Para teste limite de rutina e quercetina, imagens com luz UV 254 nm antes da derivatização e UV 366 nm depois da derivatização com reagente NP podem ser convertidos em picos cromatográficos através da análise dos pixels na imagem fotodocumentada através do TLC Visualizer 2. Os cálculos podem ser realizados através da altura dos picos. No teste realizado, os padrões foram preparados nas concentrações correspondentes ao limite máximo de aceitação da Rutina e Queretina segundo a USP.

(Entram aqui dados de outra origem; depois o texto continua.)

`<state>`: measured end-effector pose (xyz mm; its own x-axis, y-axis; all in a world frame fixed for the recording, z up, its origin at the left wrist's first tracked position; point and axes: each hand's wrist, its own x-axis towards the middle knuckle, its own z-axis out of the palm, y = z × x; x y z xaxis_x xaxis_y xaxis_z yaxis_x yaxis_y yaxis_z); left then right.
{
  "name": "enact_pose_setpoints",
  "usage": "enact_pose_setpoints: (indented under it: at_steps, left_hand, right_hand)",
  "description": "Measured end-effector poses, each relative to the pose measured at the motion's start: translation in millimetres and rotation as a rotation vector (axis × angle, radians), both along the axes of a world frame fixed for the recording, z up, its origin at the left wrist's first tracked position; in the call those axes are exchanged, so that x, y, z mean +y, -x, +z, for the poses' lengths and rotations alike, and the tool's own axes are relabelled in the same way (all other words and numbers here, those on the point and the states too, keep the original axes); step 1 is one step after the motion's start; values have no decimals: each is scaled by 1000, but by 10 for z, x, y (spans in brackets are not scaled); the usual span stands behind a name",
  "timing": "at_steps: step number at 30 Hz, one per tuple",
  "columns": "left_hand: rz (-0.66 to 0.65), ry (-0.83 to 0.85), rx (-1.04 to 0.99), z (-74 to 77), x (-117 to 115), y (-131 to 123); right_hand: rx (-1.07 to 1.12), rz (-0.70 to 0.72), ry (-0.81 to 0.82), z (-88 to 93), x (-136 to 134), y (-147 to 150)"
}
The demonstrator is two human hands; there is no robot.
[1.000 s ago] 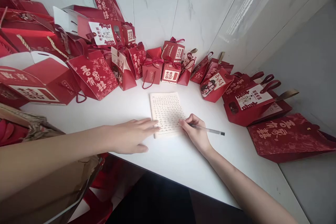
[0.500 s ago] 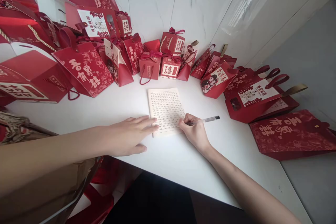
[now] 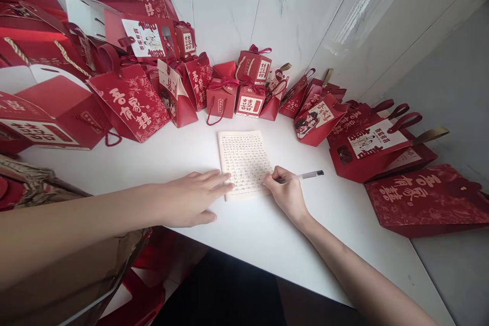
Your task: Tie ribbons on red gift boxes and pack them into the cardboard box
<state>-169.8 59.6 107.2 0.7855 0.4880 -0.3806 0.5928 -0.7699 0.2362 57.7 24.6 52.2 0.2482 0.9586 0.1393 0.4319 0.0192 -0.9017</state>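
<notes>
A small notebook (image 3: 244, 155) lies on the white table (image 3: 237, 244), its page covered with rows of handwritten numbers. My left hand (image 3: 194, 197) is spread flat, fingertips resting on the notebook's lower left edge and the thumb on the table. A slim pen (image 3: 305, 175) with a clear barrel and dark end is pinched in my right hand (image 3: 288, 193). That hand rests at the lower right of the page, and the pen's tip meets the paper near the bottom lines, partly hidden by my fingers.
Red gift boxes with white characters ring the table: a large flowered box (image 3: 132, 104) at left, a ribboned cube (image 3: 250, 101) behind the notebook, and a lying box (image 3: 428, 196) at right. A tiled wall (image 3: 290, 5) rises behind. A red stool (image 3: 143, 295) stands below.
The whole view has shifted slightly, so everything appears a little further right and lower. My left hand stays on the notebook and my right hand keeps the pen at the lower lines.
</notes>
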Motion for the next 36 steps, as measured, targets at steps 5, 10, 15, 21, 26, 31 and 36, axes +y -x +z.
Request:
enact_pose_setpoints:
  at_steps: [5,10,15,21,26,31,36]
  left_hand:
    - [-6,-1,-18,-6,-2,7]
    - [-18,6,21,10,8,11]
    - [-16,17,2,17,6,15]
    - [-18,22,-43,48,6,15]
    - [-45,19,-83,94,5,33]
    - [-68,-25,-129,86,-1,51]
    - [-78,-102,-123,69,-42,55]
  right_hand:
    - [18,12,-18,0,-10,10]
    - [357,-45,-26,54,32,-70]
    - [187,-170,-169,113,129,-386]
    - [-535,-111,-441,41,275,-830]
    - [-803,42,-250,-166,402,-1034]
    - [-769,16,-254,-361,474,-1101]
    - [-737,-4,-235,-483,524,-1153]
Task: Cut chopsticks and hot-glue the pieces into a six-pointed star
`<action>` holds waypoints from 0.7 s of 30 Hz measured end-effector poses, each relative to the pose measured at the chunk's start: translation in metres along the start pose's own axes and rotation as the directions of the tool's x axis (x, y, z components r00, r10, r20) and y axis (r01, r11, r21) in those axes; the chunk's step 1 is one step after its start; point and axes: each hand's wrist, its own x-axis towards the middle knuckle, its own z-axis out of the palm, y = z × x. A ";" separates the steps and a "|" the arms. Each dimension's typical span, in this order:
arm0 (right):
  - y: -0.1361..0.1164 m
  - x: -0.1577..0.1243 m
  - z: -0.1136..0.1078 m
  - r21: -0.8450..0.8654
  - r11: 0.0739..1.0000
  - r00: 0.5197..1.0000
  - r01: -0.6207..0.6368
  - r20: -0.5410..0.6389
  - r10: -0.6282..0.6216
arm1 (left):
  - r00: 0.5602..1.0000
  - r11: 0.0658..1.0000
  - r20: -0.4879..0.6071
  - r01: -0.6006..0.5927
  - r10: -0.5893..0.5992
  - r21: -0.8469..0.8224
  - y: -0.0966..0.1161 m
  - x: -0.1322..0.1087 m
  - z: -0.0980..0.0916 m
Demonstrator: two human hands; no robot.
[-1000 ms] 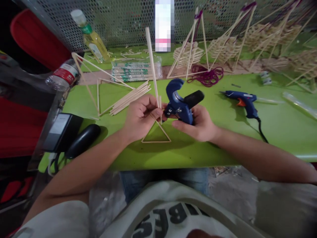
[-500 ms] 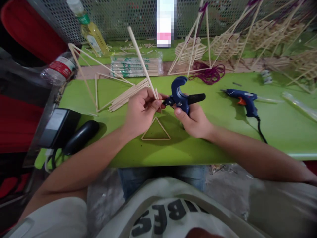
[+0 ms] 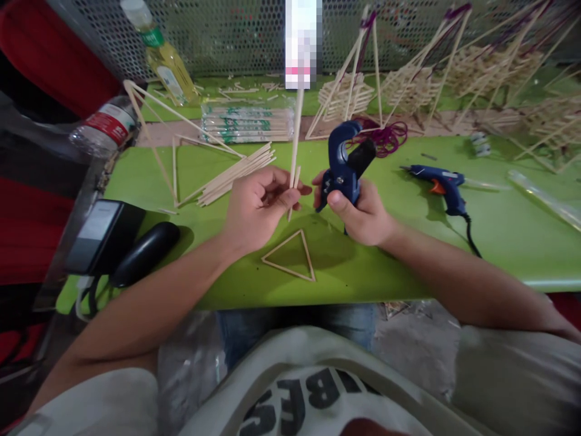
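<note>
Cutter [image 3: 341,174] now apparently off sticks [image 3: 296,136]

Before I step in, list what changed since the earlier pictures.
The right grip moved the blue cutter rightward, away from the left grip, whose long stick swung nearly upright; the wooden triangle turned clockwise. Both grips keep their hold; the glue gun lies unmoved.

Yellow-liquid bottle [image 3: 170,72] at back left, red-labelled clear bottle [image 3: 110,126] nearer, black box [image 3: 102,236] sits beside rounded black object [image 3: 146,253], perforated panel [image 3: 231,42] runs behind.
</note>
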 end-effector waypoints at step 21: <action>-0.034 0.008 -0.034 -0.879 0.457 0.980 0.135 0.051 -0.191 | 0.967 0.964 0.027 -0.254 0.253 0.081 -0.064 0.001 0.005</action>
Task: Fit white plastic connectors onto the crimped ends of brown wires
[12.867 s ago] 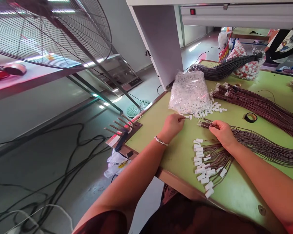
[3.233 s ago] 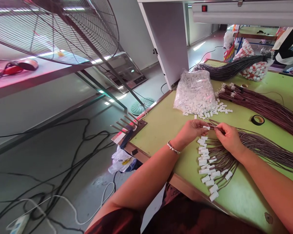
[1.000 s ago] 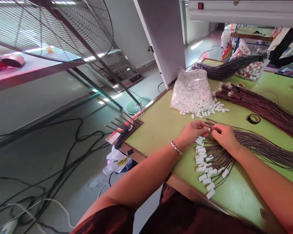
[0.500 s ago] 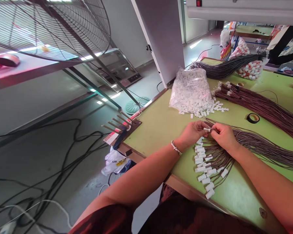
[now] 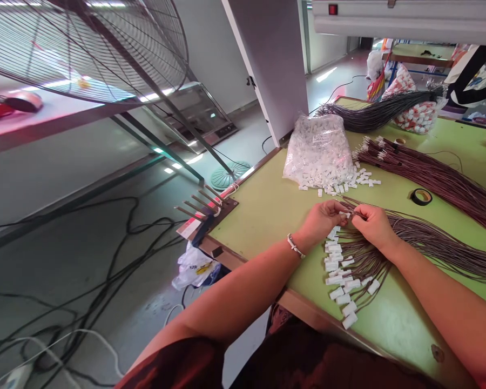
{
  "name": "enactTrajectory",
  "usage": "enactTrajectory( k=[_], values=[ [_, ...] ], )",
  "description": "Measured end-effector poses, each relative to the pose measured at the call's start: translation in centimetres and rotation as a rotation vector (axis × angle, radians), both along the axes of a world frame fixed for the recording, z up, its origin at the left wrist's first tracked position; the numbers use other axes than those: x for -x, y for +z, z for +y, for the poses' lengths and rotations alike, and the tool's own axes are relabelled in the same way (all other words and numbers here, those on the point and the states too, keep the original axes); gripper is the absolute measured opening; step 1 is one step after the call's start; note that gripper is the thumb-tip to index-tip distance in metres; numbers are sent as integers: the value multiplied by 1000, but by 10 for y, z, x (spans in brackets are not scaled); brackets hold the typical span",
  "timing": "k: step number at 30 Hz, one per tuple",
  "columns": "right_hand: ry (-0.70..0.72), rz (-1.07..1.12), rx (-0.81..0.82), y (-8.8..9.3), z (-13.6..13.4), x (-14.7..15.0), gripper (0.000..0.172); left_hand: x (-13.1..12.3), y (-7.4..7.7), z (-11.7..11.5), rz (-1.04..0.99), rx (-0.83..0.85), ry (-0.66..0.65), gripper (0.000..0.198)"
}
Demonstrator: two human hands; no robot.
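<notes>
Between the fingertips of my left hand (image 5: pixel 327 217) a small white connector housing (image 5: pixel 345 214) is pinched. My right hand (image 5: pixel 371 224) is closed on a thin brown wire close beside it, and the two hands nearly touch. Where the wire end meets the housing, my fingers partly hide it. Below my hands, brown wires with white connectors (image 5: pixel 342 298) on their ends fan out over the green tabletop (image 5: pixel 263 227). The rest of this wire bundle (image 5: pixel 441 246) trails off to the right under my right forearm.
A clear bag of white connectors (image 5: pixel 316 154) lies beyond my hands, with loose ones spilled before it. Farther right are a dark red wire bundle (image 5: pixel 437 181), a black tape roll (image 5: pixel 420 196) and a black wire bundle (image 5: pixel 372 112). A pronged rack (image 5: pixel 204 204) sits at the left table edge.
The view has shifted slightly. Both hands stay together at the same place over the wires, with the connector and wire still in them; the fingers have moved only a little.
</notes>
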State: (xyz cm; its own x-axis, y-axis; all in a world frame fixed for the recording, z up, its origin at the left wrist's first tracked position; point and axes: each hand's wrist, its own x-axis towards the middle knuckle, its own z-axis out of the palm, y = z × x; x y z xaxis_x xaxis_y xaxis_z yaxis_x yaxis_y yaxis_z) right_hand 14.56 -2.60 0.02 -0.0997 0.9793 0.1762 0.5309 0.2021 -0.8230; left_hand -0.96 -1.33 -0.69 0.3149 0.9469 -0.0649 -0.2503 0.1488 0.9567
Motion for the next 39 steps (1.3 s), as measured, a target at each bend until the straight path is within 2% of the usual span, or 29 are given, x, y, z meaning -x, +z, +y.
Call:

A figura abaixo é do teste limite para rutina. Os cromatogramas são da placa antes da derivatização com luz UV 254 nm. Nesse caso conseguimos observar valores acima da especificação para as amostras 9, 10 e 11.
A figura abaixo é do teste limite para quercetina. Os cromatogramas são da placa depois da derivatização com reagente NP e com luz UV 366 nm. Nesse caso conseguimos observar valores acima da especificação para as amostras 6, 7 e 8.
Esse estudo teve como objetivo realizar pequenas modificações na monografia da USP para tornar o método eficiente também para a identificação da pureza do produto. Isso agrega um enorme valor ao método, pois reduz o número de análise, comparada à monografia original da USP.